> [Your task] Copy out each line of the data holding "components".

[Records from a dataset]
====================
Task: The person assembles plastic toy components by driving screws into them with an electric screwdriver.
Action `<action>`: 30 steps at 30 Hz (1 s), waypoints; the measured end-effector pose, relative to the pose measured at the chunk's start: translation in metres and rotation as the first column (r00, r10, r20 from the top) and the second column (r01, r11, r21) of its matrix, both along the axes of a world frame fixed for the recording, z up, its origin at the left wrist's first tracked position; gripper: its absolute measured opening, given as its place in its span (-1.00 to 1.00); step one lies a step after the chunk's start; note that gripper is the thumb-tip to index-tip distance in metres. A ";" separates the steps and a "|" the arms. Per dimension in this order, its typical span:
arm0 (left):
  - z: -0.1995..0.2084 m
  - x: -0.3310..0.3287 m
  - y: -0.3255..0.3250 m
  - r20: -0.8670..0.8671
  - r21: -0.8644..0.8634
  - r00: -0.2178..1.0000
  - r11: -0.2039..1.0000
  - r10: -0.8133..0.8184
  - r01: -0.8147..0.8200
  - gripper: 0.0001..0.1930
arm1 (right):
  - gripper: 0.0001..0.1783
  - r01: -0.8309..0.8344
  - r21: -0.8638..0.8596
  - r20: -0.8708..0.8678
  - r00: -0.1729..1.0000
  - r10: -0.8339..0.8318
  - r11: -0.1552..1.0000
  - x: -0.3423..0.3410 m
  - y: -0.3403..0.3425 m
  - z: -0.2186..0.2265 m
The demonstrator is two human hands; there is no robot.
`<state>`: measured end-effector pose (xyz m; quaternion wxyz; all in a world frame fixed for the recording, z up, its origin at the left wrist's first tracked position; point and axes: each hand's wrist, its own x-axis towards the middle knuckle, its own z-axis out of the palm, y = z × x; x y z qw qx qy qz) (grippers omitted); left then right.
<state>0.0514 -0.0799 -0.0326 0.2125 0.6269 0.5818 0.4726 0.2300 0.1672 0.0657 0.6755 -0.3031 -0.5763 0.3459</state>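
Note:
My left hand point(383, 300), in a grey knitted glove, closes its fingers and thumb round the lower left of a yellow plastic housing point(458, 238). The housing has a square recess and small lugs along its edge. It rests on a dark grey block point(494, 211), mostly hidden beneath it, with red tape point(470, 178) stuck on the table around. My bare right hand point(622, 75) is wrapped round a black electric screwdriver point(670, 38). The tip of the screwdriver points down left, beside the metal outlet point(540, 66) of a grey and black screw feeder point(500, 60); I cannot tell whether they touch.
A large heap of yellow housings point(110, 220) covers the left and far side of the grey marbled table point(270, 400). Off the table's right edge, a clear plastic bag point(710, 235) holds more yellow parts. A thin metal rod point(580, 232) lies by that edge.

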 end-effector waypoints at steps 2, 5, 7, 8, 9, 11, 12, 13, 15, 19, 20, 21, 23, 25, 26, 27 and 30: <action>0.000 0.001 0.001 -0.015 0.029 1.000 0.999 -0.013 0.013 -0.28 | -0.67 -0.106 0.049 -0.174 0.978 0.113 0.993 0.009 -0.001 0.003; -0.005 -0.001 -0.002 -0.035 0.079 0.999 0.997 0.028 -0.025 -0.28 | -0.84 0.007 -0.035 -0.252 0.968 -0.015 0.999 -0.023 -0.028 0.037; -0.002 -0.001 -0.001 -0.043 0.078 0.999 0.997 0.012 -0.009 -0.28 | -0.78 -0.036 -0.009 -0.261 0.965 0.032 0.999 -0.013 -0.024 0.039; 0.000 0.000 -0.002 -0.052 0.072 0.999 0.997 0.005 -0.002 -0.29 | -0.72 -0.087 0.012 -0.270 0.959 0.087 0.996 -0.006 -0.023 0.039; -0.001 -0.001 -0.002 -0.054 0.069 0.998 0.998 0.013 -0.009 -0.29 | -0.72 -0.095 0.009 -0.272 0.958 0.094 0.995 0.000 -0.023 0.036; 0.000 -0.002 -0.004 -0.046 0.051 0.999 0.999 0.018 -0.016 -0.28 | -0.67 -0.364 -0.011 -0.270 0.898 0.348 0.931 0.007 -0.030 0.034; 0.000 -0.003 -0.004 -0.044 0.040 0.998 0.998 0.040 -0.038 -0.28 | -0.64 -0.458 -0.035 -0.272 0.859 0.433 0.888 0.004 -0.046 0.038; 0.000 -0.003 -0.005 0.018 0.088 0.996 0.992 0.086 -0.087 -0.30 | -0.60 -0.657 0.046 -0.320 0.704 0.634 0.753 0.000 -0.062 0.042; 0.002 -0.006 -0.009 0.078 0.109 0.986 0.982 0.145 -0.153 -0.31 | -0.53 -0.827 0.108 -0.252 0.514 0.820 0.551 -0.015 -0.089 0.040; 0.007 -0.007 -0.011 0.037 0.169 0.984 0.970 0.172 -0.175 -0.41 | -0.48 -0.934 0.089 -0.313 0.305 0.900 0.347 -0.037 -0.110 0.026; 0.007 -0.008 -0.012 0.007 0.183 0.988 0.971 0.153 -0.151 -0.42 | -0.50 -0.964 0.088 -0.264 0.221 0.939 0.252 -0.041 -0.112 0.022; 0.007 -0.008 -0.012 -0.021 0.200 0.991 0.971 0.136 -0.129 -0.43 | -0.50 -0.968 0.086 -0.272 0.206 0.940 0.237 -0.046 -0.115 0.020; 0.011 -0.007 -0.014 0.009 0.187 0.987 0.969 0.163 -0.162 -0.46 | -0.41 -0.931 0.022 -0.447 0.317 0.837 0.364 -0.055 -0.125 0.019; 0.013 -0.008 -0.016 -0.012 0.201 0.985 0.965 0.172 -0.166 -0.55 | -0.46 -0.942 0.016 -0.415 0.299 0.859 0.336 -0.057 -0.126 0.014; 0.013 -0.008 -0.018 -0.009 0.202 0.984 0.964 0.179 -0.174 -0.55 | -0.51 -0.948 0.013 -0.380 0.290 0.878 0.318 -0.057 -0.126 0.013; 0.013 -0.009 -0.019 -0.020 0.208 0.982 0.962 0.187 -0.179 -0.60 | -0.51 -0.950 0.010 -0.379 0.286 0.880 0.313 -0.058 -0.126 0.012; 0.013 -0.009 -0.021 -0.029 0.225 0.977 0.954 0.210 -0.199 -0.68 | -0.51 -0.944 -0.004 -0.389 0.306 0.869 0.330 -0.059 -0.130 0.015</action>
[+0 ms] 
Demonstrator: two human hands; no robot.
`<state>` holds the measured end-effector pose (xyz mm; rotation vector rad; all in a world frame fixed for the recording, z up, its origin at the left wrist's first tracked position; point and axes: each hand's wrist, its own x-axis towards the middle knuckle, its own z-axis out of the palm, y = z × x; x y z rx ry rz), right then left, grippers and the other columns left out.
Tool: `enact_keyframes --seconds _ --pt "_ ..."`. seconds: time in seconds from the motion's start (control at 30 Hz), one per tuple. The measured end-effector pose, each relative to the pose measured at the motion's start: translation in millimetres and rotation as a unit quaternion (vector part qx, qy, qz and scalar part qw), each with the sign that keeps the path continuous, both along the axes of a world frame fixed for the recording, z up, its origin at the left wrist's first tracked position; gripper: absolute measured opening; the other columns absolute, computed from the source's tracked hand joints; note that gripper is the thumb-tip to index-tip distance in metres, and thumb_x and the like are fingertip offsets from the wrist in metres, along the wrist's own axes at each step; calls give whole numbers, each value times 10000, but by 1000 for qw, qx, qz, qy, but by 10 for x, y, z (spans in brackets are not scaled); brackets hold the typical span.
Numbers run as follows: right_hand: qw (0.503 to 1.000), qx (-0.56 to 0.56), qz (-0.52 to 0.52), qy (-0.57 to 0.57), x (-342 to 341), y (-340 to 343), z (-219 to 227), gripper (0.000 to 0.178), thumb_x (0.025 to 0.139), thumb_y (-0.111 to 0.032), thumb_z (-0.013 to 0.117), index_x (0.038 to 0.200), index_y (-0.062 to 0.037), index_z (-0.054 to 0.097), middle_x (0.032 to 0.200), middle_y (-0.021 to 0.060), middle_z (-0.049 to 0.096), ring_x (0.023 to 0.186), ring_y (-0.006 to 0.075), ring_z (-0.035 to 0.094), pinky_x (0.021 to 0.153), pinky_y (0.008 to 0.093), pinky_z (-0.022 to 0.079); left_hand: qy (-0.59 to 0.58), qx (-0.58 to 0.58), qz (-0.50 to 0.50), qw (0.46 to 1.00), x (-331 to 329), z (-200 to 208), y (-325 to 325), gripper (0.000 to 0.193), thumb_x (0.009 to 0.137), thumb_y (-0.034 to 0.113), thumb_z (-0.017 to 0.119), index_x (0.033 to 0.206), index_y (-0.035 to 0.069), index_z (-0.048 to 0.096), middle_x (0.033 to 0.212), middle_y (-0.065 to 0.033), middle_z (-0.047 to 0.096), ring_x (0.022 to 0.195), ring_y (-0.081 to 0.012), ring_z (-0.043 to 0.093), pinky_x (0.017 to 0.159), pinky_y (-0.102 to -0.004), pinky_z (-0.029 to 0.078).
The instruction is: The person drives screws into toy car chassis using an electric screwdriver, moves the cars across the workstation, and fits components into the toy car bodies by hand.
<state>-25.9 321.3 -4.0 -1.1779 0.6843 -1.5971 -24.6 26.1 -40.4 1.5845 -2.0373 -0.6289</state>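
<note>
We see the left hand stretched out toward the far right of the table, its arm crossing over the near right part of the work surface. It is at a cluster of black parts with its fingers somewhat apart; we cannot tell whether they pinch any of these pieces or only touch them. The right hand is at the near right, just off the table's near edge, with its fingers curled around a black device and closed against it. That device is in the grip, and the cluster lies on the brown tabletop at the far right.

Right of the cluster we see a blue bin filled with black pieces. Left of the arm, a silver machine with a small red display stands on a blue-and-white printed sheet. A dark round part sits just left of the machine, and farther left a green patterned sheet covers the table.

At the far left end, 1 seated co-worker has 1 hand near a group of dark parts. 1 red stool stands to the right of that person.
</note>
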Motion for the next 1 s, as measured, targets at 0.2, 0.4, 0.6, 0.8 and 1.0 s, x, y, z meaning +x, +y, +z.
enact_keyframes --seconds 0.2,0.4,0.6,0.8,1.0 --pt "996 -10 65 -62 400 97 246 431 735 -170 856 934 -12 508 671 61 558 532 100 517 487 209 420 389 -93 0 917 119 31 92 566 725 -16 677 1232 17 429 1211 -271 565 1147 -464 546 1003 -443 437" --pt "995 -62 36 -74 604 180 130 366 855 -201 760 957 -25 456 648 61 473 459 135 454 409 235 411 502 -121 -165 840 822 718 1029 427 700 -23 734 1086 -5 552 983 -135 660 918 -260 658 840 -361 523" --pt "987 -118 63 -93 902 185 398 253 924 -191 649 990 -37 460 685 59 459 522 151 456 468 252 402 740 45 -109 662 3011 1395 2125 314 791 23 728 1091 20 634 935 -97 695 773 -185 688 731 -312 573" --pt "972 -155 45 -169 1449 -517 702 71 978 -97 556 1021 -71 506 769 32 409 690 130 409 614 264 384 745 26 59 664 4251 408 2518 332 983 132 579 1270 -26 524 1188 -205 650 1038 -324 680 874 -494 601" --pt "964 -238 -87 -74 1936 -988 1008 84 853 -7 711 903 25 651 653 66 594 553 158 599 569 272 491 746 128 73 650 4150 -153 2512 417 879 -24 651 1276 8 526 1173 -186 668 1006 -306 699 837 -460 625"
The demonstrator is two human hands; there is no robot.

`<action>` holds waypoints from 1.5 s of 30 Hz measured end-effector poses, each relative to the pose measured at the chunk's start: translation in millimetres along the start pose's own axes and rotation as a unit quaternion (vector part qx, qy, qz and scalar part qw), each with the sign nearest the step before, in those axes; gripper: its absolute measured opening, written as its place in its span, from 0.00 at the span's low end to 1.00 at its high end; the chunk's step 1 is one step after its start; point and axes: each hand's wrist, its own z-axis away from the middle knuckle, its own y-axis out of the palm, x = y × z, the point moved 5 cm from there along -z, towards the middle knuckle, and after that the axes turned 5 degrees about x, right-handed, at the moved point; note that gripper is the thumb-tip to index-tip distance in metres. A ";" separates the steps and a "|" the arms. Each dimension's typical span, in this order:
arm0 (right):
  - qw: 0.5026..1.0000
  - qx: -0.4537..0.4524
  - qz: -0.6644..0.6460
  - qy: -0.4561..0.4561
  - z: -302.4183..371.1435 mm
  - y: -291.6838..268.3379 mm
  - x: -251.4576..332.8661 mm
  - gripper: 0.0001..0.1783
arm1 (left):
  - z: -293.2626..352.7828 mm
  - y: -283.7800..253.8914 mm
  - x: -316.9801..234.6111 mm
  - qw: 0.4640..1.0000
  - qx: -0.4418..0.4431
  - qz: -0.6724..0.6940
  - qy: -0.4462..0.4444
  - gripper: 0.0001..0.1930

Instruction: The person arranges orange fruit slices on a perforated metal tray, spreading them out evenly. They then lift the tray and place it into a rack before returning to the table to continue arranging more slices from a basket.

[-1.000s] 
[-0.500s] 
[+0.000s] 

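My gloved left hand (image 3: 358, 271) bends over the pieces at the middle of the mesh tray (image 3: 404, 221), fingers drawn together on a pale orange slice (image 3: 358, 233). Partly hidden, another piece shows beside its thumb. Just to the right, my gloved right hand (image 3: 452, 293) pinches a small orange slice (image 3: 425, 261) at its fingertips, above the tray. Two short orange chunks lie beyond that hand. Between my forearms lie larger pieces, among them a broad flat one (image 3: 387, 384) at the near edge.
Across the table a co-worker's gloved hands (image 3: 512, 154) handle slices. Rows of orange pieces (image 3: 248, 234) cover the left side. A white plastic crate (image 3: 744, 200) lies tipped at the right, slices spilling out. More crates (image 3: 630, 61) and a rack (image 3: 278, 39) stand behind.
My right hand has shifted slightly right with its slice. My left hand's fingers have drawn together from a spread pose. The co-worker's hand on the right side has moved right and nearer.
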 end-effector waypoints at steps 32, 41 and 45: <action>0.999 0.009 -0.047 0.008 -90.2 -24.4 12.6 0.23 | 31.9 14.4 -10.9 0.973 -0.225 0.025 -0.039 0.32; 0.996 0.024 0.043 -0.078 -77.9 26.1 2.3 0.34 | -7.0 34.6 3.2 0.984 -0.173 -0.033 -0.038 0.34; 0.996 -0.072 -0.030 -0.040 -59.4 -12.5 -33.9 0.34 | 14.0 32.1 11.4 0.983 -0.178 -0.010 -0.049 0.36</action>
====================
> [Task answer]
Task: The person assembles plastic toy components by driving screws into them with an electric screwdriver.
The instruction is: The person drives screws into toy car chassis using an electric screwdriver, moves the cars across the workstation, and fits components into the toy car bodies by hand.

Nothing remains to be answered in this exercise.